Repeat the full listing below verbatim and keep the images out.

Input: Begin

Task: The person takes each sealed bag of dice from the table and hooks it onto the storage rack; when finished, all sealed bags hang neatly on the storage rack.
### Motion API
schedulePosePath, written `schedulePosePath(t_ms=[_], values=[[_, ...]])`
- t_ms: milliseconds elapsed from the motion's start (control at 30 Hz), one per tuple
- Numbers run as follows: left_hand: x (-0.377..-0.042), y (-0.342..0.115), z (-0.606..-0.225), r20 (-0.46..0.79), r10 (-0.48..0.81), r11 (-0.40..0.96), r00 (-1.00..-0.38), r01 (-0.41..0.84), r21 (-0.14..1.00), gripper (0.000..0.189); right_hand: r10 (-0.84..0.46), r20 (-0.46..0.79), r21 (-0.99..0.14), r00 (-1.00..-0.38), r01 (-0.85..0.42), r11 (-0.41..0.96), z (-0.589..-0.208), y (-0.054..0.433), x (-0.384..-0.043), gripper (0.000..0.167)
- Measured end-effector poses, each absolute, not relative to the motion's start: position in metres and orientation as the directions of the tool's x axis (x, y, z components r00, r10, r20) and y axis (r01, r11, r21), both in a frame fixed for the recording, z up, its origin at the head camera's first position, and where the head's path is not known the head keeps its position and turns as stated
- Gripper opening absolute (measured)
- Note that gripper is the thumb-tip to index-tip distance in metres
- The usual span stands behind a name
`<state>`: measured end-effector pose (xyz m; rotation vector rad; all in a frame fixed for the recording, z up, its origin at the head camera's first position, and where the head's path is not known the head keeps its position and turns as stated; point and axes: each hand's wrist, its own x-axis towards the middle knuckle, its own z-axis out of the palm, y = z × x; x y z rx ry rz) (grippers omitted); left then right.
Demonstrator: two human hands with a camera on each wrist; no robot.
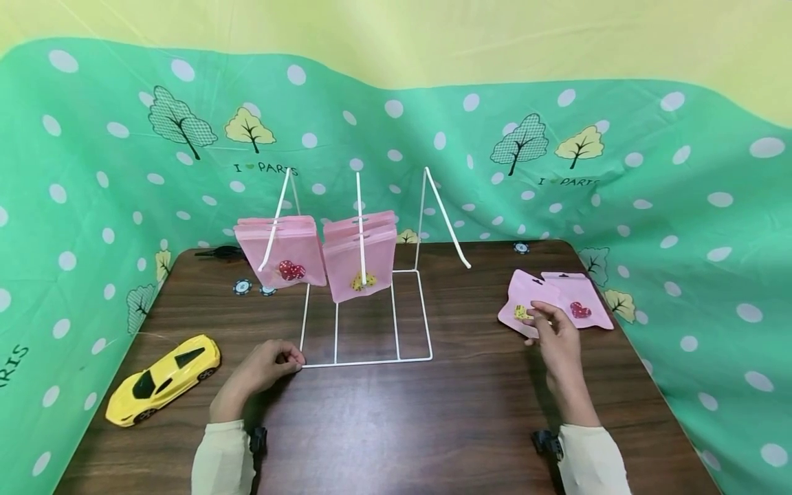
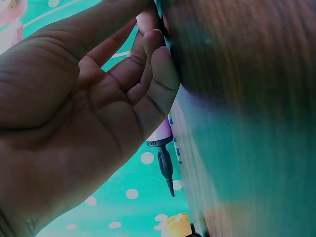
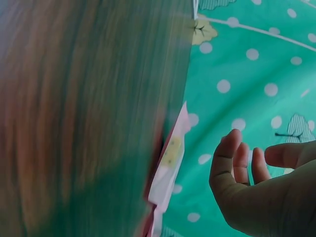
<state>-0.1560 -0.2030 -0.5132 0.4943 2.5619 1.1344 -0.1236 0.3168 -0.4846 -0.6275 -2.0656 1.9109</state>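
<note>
My left hand (image 1: 262, 371) pinches the front left corner of a white wire display rack (image 1: 371, 362) on the table. Pink pouches hang from the left hook, the front one showing red dice (image 1: 291, 270). More pouches on the middle hook show yellow dice (image 1: 364, 280). Just above a flat pink pouch with yellow dice (image 3: 170, 154) hovers my right hand (image 1: 559, 344). Its fingers are loosely bent, and the right wrist view shows nothing between them. Beside that pouch lies another pink pouch (image 1: 594, 292) with red dice.
At the left stands a yellow toy car (image 1: 163, 380). A black nozzle-tipped object (image 2: 165, 163) lies behind the rack. Poker chips lie near it, and one chip (image 1: 521, 247) sits at the back right. Green dotted cloth (image 1: 396, 130) encloses the wooden table (image 1: 470, 412).
</note>
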Motion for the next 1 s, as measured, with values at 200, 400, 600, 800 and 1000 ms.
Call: schedulePosePath(t_ms=[200,400,600,800,1000], values=[[-0.158,-0.203,-0.511,-0.120,0.420,0.633,-0.899,0.196,0.749,0.011,0.484,-0.147,-0.981,-0.863,0.188,0.037,-0.484,0.334,-0.119,0.017],[-0.158,-0.204,-0.511,-0.145,0.407,0.644,-0.902,0.171,0.745,0.011,0.505,-0.171,-0.967,-0.846,0.241,0.076,-0.489,0.348,-0.113,0.024],[-0.157,-0.204,-0.512,-0.153,0.402,0.648,-0.903,0.162,0.745,0.011,0.507,-0.194,-0.951,-0.840,0.289,0.114,-0.494,0.356,-0.108,0.028],[-0.156,-0.203,-0.513,-0.144,0.409,0.640,-0.901,0.171,0.749,0.010,0.499,-0.222,-0.928,-0.838,0.339,0.156,-0.500,0.364,-0.103,0.036],[-0.156,-0.202,-0.513,-0.143,0.410,0.638,-0.901,0.171,0.751,0.010,0.470,-0.237,-0.919,-0.850,0.354,0.176,-0.504,0.372,-0.099,0.042]])
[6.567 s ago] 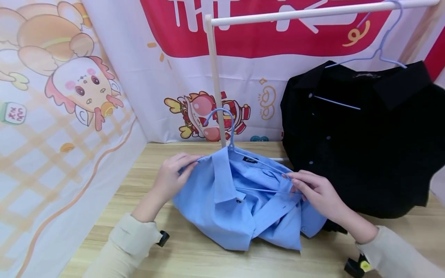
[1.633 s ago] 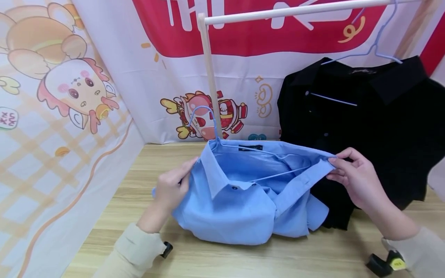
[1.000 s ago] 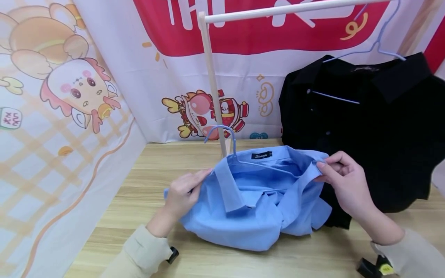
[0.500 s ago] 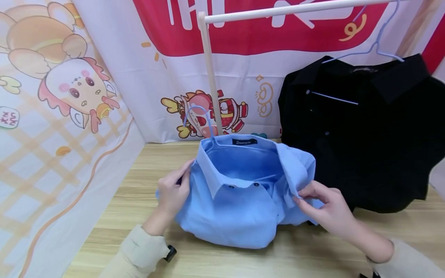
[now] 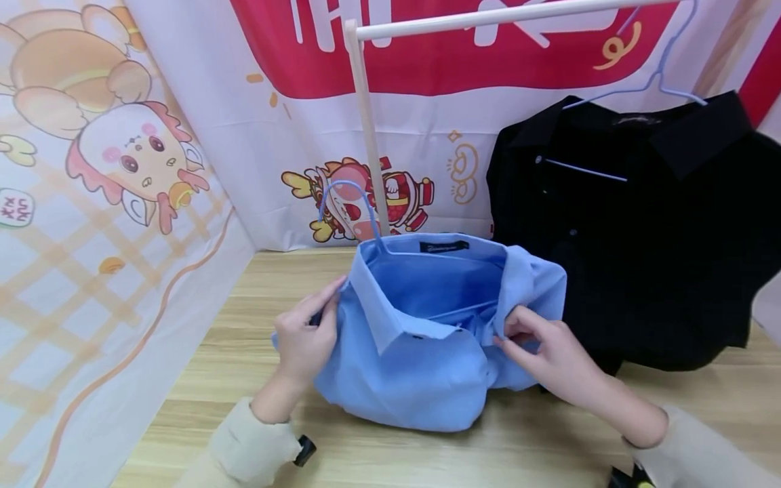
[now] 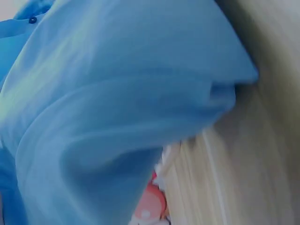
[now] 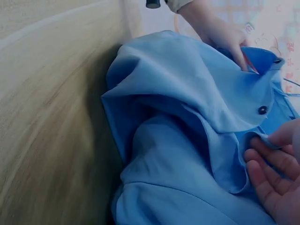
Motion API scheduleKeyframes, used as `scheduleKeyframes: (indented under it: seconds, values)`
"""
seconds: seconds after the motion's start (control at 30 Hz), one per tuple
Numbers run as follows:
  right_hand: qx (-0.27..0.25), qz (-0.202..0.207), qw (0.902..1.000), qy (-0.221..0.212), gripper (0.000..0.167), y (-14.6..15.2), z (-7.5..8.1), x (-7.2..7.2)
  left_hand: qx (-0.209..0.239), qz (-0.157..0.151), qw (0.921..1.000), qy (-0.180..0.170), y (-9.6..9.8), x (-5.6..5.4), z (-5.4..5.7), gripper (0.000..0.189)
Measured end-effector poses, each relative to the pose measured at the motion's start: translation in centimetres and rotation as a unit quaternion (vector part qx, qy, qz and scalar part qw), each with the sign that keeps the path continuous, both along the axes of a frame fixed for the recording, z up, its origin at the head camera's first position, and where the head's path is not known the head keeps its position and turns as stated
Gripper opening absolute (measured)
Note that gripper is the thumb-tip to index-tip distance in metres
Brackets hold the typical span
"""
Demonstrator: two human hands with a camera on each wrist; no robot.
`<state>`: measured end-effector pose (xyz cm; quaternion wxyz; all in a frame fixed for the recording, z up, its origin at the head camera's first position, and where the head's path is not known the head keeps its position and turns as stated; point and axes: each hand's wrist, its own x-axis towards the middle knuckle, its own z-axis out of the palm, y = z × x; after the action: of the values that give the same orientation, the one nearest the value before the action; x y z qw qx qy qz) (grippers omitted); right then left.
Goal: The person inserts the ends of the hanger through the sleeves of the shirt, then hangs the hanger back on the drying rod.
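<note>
A light blue button-up shirt (image 5: pixel 403 379) sits bunched on the table, its collar gaping and a dark label at the back of the neck. A blue wire hanger (image 5: pixel 373 220) lies inside the neck, hook pointing up. My left hand (image 5: pixel 305 335) pinches the shirt's shoulder at the left. With thumb and fingers, my right hand (image 5: pixel 549 349) pinches the collar's right front edge. In the right wrist view, the right hand's fingers (image 7: pixel 276 161) hold that edge close to the dark buttons (image 7: pixel 263 110). Shirt fabric (image 6: pixel 117 93) fills most of the left wrist view, hiding the left hand.
A black shirt (image 5: pixel 634 257) hangs on another blue hanger (image 5: pixel 659 74) at the right. Behind the blue shirt stands a rack with a pale rail (image 5: pixel 488 22) and a wooden post (image 5: pixel 368 129). Printed cloth (image 5: pixel 244 163) surrounds the wooden table (image 5: pixel 226 352).
The collar has opened wider. My right hand moved out to the right along the front edge, then came back down and left, folding the right collar side over. My left hand kept its hold.
</note>
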<state>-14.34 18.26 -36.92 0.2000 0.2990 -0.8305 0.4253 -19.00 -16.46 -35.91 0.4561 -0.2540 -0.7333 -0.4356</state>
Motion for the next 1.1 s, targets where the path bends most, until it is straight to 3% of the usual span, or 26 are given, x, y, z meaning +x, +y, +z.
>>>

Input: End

→ Your response:
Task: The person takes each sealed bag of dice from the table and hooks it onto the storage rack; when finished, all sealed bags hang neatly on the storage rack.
### Motion API
schedulePosePath, written `schedulePosePath(t_ms=[_], values=[[_, ...]])`
- t_ms: milliseconds elapsed from the motion's start (control at 30 Hz), one per tuple
- Numbers run as follows: left_hand: x (-0.377..-0.042), y (-0.342..0.115), z (-0.606..-0.225), r20 (-0.46..0.79), r10 (-0.48..0.81), r11 (-0.40..0.96), r00 (-1.00..-0.38), r01 (-0.41..0.84), r21 (-0.14..1.00), gripper (0.000..0.189); right_hand: r10 (-0.84..0.46), r20 (-0.46..0.79), r21 (-0.99..0.14), r00 (-1.00..-0.38), r01 (-0.85..0.42), r11 (-0.41..0.96), z (-0.589..-0.208), y (-0.054..0.433), x (-0.384..-0.043), gripper (0.000..0.167)
- Measured end-effector poses, each absolute, not relative to the motion's start: position in metres and orientation as the directions of the tool's x axis (x, y, z components r00, r10, r20) and y axis (r01, r11, r21), both in a frame fixed for the recording, z up, its origin at the head camera's first position, and where the head's path is not known the head keeps its position and turns as stated
- Gripper opening absolute (measured)
- Note that gripper is the thumb-tip to index-tip distance in metres
- The usual span stands behind a name
`<state>`: measured end-effector pose (xyz m; rotation vector rad; all in a frame fixed for the recording, z up, its origin at the head camera's first position, and where the head's path is not known the head keeps its position and turns as stated; point and axes: each hand's wrist, its own x-axis towards the middle knuckle, its own z-axis out of the palm, y = z × x; x y z rx ry rz) (grippers omitted); left then right.
Demonstrator: two human hands with a camera on each wrist; no robot.
<state>-0.1560 -0.2030 -0.5132 0.4943 2.5619 1.1344 -0.1236 0.3168 -0.4846 -0.6275 -2.0656 1.9109</state>
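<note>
My left hand (image 1: 262, 371) pinches the front left corner of a white wire display rack (image 1: 371, 362) on the table. Pink pouches hang from the left hook, the front one showing red dice (image 1: 291, 270). More pouches on the middle hook show yellow dice (image 1: 364, 280). Just above a flat pink pouch with yellow dice (image 3: 170, 154) hovers my right hand (image 1: 559, 344). Its fingers are loosely bent, and the right wrist view shows nothing between them. Beside that pouch lies another pink pouch (image 1: 594, 292) with red dice.
At the left stands a yellow toy car (image 1: 163, 380). A black nozzle-tipped object (image 2: 165, 163) lies behind the rack. Poker chips lie near it, and one chip (image 1: 521, 247) sits at the back right. Green dotted cloth (image 1: 396, 130) encloses the wooden table (image 1: 470, 412).
</note>
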Motion for the next 1 s, as measured, with values at 200, 400, 600, 800 and 1000 ms.
Call: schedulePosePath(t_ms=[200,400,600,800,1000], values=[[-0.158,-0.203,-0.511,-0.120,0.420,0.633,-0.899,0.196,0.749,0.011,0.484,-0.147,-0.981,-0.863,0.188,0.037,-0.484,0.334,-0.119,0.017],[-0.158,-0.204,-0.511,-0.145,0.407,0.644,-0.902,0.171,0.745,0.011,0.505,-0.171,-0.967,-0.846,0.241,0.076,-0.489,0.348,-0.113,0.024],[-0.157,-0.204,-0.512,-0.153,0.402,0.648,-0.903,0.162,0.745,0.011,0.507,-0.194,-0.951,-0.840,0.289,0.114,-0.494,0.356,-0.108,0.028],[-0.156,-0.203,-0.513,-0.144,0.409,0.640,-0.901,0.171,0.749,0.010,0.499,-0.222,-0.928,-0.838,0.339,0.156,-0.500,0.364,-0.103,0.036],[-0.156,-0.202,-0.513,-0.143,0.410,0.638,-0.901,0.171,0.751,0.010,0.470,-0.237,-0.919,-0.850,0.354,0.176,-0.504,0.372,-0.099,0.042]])
[6.567 s ago] 
[1.633 s ago] 
[1.000 s ago] 
[0.500 s ago] 
[now] 
[now] 
[now] 
Motion API scheduleKeyframes, used as `scheduleKeyframes: (indented under it: seconds, values)`
"""
seconds: seconds after the motion's start (control at 30 Hz), one per tuple
Numbers run as follows:
  right_hand: qx (-0.27..0.25), qz (-0.202..0.207), qw (0.902..1.000), qy (-0.221..0.212), gripper (0.000..0.167), y (-14.6..15.2), z (-7.5..8.1), x (-7.2..7.2)
  left_hand: qx (-0.209..0.239), qz (-0.157..0.151), qw (0.921..1.000), qy (-0.180..0.170), y (-9.6..9.8), x (-5.6..5.4), z (-5.4..5.7), gripper (0.000..0.189)
Measured end-effector poses, each relative to the pose measured at the motion's start: translation in centimetres and rotation as a unit quaternion (vector part qx, qy, qz and scalar part qw), each with the sign that keeps the path continuous, both along the axes of a frame fixed for the recording, z up, its origin at the head camera's first position, and where the head's path is not known the head keeps its position and turns as stated
Gripper opening absolute (measured)
Note that gripper is the thumb-tip to index-tip distance in metres
Brackets hold the typical span
"""
Demonstrator: two human hands with a camera on each wrist; no robot.
`<state>`: measured end-effector pose (xyz cm; quaternion wxyz; all in a frame fixed for the recording, z up, its origin at the head camera's first position, and where the head's path is not known the head keeps its position and turns as stated; point and axes: each hand's wrist, its own x-axis towards the middle knuckle, its own z-axis out of the palm, y = z × x; after the action: of the values that give the same orientation, the one nearest the value before the action; x y z qw qx qy qz) (grippers omitted); right then left.
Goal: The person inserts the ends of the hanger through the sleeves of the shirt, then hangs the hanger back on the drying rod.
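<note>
A light blue button-up shirt (image 5: pixel 403 379) sits bunched on the table, its collar gaping and a dark label at the back of the neck. A blue wire hanger (image 5: pixel 373 220) lies inside the neck, hook pointing up. My left hand (image 5: pixel 305 335) pinches the shirt's shoulder at the left. With thumb and fingers, my right hand (image 5: pixel 549 349) pinches the collar's right front edge. In the right wrist view, the right hand's fingers (image 7: pixel 276 161) hold that edge close to the dark buttons (image 7: pixel 263 110). Shirt fabric (image 6: pixel 117 93) fills most of the left wrist view, hiding the left hand.
A black shirt (image 5: pixel 634 257) hangs on another blue hanger (image 5: pixel 659 74) at the right. Behind the blue shirt stands a rack with a pale rail (image 5: pixel 488 22) and a wooden post (image 5: pixel 368 129). Printed cloth (image 5: pixel 244 163) surrounds the wooden table (image 5: pixel 226 352).
The collar has opened wider. My right hand moved out to the right along the front edge, then came back down and left, folding the right collar side over. My left hand kept its hold.
</note>
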<state>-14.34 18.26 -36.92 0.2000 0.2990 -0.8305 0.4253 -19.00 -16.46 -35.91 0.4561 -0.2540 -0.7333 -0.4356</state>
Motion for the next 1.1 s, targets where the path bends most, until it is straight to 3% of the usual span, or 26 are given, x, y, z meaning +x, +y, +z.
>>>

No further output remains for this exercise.